== TASK STATEMENT ==
Give back every line of the material below that has the string "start".
(DATA SECTION Opens)
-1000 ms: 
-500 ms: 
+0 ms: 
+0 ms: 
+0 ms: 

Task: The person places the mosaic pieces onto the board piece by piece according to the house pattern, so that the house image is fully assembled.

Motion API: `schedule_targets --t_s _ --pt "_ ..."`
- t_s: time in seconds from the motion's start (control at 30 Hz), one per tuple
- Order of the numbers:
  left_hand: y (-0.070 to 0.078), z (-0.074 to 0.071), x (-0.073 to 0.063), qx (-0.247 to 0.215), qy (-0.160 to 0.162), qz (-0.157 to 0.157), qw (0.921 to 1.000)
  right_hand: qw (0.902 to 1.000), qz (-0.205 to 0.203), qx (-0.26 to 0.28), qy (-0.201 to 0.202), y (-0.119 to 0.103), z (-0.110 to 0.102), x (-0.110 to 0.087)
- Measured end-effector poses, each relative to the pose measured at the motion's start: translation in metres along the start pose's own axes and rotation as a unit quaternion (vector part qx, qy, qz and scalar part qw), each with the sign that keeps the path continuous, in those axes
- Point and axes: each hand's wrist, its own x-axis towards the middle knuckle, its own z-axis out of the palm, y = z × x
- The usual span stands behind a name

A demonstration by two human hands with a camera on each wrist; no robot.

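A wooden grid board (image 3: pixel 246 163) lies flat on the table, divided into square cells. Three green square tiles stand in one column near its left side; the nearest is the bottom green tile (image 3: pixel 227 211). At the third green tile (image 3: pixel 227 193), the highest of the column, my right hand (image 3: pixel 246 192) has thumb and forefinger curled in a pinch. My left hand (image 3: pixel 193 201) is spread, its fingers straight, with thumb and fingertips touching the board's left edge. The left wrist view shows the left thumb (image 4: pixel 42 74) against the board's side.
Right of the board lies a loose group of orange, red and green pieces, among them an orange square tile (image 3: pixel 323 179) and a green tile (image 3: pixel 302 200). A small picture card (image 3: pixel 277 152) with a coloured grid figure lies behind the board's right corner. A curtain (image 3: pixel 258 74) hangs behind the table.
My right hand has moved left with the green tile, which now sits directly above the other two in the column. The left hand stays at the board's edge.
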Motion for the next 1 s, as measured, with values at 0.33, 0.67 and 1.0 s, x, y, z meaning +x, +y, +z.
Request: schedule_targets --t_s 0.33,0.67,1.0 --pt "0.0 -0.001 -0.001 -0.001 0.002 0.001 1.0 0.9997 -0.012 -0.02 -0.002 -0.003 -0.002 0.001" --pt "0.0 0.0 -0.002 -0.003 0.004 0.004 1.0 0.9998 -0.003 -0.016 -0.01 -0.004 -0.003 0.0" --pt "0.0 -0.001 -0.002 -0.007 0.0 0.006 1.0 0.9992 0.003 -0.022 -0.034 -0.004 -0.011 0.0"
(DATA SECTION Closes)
== ANSWER FOR THIS EXERCISE ==
- t_s: time in seconds from the motion's start (control at 30 Hz), one per tuple
- Measured end-effector poses, each relative to the pose measured at the motion's start: translation in metres along the start pose's own axes and rotation as a unit quaternion (vector part qx, qy, qz and scalar part qw), each with the sign that keeps the path continuous, in those axes

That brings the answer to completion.